A diet rich in carbohydrates with a low glycemic index appears to be more effective in reducing fat mass and lowering the chances of developing cardiovascular disease (CVD) than diets with a high glycemic index or high in protein, an Australian research team reports.  

The glycemic index of a food indicates how quickly it is broken down and causes a rise in sugar levels in the blood. Generally, low glycemic index foods are complex carbs like whole grains, rather than refined sugars, for example.  

According to a paper in the Archives of Internal Medicine, Dr. Jennie Brand-Miller, at the University of Sydney, and colleagues conducted a trial in which 129 overweight subjects ages 18 to 40 were randomly assigned to one of four weight-loss diets for 12 weeks. Brand-Miller and her team report that the diets resulted in similar reductions in weight. However, in the high-carbohydrate diets, lowering the glycemic load doubled the fat loss.
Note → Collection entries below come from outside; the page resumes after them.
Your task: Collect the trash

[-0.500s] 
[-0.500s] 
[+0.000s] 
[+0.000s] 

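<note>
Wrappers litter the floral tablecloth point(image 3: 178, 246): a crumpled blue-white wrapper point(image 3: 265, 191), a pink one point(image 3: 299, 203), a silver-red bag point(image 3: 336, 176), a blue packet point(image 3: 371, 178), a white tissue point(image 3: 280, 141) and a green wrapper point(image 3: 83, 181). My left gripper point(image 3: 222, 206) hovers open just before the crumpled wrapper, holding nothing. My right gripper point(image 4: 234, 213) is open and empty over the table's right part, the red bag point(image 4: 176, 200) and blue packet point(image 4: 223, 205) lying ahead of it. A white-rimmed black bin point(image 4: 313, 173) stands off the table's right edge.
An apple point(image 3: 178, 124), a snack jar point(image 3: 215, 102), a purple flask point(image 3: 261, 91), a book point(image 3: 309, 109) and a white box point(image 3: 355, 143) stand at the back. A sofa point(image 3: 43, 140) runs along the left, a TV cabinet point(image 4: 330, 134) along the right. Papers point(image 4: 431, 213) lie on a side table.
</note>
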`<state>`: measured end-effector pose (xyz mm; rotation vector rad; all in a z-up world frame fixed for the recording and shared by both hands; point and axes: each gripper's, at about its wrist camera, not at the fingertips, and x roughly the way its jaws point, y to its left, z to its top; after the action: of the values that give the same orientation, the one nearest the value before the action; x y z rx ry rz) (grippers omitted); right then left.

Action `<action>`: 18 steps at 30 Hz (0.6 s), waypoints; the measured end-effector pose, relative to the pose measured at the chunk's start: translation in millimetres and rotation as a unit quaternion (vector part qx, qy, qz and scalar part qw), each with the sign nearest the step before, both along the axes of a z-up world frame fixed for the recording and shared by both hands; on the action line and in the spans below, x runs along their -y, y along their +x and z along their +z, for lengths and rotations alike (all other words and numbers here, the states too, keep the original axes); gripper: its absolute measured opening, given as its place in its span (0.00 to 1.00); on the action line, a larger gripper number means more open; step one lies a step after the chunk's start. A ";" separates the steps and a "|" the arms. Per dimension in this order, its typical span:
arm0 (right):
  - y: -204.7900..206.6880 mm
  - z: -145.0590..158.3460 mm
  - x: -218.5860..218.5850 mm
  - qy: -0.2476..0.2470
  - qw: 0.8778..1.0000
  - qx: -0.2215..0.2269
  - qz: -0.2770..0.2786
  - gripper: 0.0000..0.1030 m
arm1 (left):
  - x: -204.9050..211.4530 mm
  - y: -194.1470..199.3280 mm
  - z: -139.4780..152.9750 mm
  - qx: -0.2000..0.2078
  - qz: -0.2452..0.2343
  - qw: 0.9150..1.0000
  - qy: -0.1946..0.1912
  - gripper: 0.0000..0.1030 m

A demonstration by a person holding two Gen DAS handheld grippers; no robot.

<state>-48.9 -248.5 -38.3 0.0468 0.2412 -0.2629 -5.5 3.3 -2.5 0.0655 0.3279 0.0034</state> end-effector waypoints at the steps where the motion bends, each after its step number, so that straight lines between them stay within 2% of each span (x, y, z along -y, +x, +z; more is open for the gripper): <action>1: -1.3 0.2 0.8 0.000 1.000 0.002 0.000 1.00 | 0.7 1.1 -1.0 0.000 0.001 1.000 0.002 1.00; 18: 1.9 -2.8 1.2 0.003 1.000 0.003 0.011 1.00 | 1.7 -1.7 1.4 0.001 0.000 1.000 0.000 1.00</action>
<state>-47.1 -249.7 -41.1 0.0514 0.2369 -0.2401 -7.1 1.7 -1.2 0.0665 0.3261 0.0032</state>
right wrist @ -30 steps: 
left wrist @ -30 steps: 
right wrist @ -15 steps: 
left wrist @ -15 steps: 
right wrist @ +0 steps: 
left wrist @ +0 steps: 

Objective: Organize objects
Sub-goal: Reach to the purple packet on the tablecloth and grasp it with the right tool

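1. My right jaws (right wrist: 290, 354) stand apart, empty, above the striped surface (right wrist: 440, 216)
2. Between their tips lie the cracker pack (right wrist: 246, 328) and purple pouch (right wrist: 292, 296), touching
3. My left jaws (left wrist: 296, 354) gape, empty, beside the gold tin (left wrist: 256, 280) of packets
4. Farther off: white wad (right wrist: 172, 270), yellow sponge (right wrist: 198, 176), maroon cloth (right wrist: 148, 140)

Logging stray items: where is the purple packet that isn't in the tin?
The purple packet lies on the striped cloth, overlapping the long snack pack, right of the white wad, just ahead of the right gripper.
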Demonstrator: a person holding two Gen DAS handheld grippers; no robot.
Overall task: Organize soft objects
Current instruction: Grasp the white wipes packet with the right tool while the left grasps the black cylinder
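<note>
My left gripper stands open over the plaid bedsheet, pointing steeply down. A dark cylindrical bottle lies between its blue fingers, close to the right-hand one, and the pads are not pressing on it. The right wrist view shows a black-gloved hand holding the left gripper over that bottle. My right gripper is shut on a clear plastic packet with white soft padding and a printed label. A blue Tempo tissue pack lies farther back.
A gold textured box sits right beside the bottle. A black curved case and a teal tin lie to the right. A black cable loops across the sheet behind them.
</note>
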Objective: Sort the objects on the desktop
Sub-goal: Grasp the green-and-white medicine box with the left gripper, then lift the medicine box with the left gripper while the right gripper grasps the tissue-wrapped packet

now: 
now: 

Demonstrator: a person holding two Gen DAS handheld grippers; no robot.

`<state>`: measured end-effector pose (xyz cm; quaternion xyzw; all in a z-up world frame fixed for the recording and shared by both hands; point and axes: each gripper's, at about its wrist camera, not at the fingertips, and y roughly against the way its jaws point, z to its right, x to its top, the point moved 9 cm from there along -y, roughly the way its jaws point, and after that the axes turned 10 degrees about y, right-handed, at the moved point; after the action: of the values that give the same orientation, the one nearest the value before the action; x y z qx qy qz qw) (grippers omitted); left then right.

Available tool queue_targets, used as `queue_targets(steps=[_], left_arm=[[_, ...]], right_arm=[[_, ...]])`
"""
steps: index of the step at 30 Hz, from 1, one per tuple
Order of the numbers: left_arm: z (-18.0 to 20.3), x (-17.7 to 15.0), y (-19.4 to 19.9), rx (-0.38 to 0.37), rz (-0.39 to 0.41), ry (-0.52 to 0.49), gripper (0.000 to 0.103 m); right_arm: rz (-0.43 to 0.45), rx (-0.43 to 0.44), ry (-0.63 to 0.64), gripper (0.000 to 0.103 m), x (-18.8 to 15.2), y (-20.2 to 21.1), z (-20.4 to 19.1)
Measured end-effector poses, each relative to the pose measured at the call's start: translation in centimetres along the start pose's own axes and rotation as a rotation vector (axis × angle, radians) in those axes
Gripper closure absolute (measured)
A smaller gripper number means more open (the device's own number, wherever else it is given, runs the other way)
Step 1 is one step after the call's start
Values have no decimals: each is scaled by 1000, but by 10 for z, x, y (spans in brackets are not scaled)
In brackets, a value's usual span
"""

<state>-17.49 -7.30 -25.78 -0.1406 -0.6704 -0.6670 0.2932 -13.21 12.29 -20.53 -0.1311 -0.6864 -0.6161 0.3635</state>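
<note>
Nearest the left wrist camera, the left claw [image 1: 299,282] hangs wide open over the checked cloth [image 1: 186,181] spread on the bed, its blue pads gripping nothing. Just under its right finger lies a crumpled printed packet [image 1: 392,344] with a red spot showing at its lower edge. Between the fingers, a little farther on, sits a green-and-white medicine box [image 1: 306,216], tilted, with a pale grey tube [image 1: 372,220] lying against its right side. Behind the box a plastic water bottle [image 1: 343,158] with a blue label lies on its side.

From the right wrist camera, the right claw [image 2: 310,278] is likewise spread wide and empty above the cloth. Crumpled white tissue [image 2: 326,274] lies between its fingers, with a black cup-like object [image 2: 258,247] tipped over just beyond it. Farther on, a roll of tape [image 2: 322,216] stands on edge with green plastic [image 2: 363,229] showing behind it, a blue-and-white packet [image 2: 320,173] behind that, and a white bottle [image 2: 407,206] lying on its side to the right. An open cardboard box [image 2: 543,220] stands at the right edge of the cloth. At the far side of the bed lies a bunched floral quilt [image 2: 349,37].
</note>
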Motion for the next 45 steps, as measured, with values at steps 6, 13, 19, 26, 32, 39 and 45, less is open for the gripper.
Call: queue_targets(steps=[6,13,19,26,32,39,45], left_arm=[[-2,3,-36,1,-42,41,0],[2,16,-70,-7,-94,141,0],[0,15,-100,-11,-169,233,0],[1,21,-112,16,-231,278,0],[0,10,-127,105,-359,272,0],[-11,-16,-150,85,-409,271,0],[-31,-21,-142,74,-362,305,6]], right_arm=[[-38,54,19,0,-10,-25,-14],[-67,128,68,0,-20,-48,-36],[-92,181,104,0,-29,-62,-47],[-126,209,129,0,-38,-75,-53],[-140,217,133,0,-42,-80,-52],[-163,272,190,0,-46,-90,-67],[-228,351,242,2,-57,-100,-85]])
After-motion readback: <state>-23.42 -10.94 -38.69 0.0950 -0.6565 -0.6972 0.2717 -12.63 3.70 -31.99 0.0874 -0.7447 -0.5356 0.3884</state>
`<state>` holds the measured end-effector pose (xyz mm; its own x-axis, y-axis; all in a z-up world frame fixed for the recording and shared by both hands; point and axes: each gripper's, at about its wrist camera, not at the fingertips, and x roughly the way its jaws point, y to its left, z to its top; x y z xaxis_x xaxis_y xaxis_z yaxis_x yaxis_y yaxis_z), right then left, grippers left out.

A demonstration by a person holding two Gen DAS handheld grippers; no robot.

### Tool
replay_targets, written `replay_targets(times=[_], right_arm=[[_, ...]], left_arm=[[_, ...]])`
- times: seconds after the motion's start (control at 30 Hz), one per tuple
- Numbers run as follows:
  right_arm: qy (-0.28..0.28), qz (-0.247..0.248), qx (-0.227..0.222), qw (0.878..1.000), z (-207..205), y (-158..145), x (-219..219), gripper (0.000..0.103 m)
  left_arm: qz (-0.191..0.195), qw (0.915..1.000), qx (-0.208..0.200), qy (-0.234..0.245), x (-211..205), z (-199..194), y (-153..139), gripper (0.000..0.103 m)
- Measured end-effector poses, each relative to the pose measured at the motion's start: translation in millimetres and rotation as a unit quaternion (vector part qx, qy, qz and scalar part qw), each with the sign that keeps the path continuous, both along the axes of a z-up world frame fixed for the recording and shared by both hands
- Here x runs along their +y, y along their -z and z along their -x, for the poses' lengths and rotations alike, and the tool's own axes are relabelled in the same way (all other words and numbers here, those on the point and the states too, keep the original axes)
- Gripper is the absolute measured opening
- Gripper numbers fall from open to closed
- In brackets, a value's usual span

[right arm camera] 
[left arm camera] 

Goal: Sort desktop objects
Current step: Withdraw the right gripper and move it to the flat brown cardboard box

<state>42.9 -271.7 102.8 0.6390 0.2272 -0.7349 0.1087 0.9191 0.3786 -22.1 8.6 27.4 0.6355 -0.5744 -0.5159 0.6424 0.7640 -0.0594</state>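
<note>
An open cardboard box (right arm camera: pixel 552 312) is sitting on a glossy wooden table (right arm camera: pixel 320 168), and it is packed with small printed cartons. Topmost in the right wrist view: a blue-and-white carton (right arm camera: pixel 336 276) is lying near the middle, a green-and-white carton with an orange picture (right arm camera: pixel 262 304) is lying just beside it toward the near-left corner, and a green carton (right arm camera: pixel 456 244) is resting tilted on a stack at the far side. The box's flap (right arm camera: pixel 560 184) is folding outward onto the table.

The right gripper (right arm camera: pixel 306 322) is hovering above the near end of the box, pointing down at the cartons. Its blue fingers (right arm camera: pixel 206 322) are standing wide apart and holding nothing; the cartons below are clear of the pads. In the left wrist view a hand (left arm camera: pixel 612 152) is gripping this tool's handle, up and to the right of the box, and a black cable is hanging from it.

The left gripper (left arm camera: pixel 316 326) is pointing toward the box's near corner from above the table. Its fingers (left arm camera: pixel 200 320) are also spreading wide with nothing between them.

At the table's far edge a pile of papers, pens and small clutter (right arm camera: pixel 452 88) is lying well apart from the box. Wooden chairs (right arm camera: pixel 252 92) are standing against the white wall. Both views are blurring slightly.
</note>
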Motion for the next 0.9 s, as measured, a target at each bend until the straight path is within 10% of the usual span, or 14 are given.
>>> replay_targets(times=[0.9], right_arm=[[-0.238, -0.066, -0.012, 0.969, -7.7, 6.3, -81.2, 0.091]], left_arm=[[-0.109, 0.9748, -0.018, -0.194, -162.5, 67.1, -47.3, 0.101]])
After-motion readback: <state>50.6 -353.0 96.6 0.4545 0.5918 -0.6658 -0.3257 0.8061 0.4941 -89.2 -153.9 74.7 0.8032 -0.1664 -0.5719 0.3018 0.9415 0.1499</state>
The investigators also found that total and LDL ("bad") cholesterol levels decreased with a low glycemic load. "In the short term, our findings suggest that dietary glycemic load, and not just overall energy intake, influences weight loss," the team concludes.  Copyright Reuters 2006.

Click to learn more about my Glycemic based Quick Start Energy Program!

E-BOOKS

Quick Start Energy Program E-book! Wake Up Your Energy... Fire Up Your Life? I have received countless e-mails requesting the specific diet program that I used to lose over 80+ pounds of body fat and keep it off forever... and that is exactly what I have done... My 72 page Quick Start Energy Program E-book contains everything you need to start feeling youthful, energetic and vibrant today!

10 Weeks to Ultimate Health E-book! Thousands of people just like have you lost thousands of pounds and regained control of their health through this exclusive ultimate health program. This program digs deep and allows you to uncover those negative ideas and concepts that are holding you back from you total success and ultimate health!

Top Ten Teen Diet Myths E-book! There are so many young people suffering from ill health and obesity, but I want to tell you, “IT IS NOT YOUR FAULT!” You haven’t been given the real truth or what the “word” is about health, fitness, and weight loss. In this special report I put those broken and shattered dreams back together and to let you know that you can have the ultimate, fit body. I dispel the myths and lies (fibaronies) that have kept you from experiencing a fun and exciting life!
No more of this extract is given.